[PROBLEM TO SOLVE]
Look over the data below and give the number of lines containing the word "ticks", with no other words.

▬▬▬▬▬▬▬▬▬▬

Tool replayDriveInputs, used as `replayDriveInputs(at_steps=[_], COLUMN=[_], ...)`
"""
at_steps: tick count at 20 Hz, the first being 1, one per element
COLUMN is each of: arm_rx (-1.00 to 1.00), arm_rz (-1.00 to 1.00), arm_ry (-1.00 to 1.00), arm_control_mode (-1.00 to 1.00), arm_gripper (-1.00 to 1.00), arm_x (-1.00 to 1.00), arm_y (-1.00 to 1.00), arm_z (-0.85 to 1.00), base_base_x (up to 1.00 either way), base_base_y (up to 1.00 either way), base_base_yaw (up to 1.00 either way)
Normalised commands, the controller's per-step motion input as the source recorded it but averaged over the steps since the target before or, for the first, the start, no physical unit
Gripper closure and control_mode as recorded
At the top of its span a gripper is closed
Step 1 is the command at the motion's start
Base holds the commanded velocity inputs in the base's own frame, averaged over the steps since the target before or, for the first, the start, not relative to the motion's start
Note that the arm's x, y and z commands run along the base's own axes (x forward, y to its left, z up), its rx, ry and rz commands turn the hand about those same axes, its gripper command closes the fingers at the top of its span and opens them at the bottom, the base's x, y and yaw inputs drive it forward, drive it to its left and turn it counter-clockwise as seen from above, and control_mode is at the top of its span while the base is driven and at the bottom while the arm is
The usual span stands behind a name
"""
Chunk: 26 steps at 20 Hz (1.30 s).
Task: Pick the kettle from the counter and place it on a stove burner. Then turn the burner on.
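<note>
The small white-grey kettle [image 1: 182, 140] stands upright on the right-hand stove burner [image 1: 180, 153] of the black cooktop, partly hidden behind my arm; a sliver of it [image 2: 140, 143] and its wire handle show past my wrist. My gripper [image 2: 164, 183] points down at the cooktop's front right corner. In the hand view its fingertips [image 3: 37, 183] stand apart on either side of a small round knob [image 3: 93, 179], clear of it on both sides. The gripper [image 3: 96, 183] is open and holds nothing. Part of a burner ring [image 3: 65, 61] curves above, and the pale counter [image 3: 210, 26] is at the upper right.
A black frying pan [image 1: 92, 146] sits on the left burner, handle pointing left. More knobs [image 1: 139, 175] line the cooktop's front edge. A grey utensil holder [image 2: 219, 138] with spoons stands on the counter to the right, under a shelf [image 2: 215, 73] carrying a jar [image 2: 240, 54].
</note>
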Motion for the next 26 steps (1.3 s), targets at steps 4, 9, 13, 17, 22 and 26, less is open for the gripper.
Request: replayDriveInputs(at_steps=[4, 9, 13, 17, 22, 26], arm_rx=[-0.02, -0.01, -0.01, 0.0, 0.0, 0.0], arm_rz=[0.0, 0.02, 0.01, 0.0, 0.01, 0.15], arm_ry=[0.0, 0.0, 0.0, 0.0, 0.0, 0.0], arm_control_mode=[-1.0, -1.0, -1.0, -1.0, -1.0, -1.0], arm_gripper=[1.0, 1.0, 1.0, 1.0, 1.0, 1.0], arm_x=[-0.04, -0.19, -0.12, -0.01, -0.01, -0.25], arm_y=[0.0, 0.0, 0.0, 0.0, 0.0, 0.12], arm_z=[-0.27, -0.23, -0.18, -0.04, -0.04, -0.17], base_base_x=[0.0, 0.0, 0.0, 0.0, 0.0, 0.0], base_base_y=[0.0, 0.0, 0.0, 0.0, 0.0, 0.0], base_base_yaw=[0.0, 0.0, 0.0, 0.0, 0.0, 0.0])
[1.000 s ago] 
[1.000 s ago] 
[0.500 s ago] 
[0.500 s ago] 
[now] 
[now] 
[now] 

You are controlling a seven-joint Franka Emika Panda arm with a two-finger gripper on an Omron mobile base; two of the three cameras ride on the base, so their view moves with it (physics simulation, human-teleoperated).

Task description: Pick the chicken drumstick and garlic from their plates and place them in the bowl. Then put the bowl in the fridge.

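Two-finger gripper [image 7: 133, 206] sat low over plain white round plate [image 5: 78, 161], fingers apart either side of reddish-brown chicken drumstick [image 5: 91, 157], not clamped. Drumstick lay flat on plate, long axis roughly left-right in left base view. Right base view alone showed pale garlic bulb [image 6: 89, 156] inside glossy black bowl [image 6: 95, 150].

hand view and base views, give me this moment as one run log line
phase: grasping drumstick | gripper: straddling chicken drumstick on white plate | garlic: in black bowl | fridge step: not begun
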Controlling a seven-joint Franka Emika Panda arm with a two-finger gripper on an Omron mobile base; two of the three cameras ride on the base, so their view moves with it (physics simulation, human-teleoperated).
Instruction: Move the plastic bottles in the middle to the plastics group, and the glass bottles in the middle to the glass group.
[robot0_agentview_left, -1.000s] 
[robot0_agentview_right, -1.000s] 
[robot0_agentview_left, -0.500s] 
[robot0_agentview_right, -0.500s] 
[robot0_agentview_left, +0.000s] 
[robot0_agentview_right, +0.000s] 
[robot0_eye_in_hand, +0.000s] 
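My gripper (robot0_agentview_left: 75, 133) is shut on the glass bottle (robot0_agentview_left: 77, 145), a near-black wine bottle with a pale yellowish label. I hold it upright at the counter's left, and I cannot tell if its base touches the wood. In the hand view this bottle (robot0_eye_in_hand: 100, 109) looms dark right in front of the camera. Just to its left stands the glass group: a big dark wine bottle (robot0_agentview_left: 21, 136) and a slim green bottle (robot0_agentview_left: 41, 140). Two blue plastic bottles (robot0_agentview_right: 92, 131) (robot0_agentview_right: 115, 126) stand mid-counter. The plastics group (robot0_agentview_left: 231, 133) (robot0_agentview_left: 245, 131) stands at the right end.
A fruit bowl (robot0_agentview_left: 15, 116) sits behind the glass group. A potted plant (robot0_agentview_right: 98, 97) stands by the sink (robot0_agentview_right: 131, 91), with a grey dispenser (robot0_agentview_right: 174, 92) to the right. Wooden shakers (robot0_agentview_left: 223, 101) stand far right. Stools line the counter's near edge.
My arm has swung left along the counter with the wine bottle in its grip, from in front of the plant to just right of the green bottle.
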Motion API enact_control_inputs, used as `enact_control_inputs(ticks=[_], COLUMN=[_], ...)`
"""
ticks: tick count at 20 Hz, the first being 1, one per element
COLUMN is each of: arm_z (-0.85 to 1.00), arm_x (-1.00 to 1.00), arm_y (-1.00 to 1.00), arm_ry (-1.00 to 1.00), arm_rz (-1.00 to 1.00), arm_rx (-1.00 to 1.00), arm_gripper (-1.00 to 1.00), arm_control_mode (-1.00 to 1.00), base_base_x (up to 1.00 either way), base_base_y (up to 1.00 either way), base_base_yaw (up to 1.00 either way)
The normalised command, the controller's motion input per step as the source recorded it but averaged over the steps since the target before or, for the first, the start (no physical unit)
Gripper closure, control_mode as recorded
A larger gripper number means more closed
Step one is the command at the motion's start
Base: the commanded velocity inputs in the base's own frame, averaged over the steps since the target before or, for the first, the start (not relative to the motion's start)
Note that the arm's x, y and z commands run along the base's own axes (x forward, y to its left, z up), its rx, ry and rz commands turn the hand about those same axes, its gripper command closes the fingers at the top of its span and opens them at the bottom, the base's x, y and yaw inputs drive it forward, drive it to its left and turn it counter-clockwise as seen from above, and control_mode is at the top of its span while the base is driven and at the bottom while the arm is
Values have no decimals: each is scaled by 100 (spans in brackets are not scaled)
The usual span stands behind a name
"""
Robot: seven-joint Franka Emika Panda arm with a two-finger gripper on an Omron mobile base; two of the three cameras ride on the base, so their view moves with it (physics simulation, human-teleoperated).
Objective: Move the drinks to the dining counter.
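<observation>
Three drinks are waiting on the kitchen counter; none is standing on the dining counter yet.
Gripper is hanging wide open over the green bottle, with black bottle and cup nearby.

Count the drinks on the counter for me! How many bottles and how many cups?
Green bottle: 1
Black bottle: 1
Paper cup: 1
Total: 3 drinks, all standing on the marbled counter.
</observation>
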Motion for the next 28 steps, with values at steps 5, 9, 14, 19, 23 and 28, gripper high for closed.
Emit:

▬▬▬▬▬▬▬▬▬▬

[ANSWER SPACE]
2